» WHAT TO WORK ON:
Up to and including the line with "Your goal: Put", please reproduce the lines below exactly, beginning with the first.

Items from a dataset
══════

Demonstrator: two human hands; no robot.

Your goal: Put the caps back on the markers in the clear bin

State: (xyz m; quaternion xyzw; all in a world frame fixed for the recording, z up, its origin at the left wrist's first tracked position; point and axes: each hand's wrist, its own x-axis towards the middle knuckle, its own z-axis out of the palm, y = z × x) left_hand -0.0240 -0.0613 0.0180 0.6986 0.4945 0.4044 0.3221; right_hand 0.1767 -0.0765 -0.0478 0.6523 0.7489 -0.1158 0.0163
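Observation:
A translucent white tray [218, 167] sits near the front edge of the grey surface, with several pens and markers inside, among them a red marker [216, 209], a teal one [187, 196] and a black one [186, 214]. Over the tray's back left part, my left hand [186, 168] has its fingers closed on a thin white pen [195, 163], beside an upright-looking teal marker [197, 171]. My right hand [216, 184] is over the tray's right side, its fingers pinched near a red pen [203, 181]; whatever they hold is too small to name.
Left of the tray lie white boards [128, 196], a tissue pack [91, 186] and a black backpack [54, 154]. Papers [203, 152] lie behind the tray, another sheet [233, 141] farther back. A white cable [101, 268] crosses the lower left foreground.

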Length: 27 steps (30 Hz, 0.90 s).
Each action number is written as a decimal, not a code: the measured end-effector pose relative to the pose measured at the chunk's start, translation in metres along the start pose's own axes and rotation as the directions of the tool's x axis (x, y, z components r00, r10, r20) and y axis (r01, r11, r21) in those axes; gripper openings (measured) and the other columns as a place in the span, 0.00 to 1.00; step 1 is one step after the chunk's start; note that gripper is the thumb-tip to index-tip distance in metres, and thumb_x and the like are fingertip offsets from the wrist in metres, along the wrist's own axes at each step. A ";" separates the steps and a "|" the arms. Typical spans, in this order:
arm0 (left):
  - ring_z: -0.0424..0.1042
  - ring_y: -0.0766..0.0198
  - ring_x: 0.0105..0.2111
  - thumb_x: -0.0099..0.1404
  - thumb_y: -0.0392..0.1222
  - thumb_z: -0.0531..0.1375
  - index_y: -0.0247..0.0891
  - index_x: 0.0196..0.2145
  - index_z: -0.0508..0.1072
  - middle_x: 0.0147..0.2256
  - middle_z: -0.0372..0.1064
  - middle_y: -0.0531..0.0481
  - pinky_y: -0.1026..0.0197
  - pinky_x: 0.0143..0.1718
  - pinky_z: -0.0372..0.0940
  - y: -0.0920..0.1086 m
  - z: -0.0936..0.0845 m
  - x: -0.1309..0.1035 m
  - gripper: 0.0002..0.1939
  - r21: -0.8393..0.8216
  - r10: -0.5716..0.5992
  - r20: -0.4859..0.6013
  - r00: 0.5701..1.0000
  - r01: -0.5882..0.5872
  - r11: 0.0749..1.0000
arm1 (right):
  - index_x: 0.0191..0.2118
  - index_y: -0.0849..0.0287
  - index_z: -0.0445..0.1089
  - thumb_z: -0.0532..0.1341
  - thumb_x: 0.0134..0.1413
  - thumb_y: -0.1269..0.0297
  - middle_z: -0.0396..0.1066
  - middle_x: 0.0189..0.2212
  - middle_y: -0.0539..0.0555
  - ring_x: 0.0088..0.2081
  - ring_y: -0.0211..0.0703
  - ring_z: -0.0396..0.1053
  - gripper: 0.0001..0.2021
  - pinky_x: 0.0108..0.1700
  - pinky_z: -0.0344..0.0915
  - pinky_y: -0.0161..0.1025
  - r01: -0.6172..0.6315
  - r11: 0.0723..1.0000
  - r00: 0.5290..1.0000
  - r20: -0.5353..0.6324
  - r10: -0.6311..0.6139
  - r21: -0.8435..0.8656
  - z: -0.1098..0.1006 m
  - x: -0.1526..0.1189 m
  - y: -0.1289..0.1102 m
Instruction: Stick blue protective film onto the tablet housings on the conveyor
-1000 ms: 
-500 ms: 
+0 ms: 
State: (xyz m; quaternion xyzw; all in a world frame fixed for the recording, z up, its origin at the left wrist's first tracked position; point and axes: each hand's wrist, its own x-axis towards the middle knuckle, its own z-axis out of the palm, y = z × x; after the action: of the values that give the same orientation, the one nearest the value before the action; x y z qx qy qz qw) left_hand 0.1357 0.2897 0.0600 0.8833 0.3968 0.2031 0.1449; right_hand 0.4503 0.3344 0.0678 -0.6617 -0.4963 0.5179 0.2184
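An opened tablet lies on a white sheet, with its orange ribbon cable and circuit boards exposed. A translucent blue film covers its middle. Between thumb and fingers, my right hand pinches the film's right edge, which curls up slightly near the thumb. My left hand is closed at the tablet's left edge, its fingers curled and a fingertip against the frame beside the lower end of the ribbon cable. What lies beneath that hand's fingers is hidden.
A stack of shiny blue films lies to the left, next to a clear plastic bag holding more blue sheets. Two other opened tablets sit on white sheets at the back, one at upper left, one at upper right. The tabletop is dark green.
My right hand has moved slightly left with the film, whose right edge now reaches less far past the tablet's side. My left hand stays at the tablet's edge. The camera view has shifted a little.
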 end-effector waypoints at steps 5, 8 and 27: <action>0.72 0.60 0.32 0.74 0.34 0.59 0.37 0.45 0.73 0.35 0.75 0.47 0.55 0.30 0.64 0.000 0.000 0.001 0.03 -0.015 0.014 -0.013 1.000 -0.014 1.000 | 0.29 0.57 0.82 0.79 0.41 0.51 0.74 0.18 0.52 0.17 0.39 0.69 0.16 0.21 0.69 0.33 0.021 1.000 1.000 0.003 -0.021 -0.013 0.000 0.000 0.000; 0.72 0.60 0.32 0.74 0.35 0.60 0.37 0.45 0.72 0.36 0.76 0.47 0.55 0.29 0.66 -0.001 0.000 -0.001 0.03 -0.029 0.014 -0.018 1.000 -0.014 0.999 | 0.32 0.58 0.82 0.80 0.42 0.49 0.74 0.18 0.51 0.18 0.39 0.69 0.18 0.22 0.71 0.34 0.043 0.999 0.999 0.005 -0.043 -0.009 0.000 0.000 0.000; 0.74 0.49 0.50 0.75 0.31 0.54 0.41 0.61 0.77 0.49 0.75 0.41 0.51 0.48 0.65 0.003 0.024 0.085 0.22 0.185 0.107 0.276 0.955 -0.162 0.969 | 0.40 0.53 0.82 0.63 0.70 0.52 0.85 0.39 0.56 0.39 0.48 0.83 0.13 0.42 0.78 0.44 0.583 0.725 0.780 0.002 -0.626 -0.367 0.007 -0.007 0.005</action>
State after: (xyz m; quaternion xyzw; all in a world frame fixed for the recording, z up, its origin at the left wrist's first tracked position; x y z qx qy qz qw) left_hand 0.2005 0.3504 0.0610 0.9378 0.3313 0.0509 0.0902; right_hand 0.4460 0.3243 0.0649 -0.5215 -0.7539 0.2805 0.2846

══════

» REPLY:
Demonstrator: two human hands; no robot.

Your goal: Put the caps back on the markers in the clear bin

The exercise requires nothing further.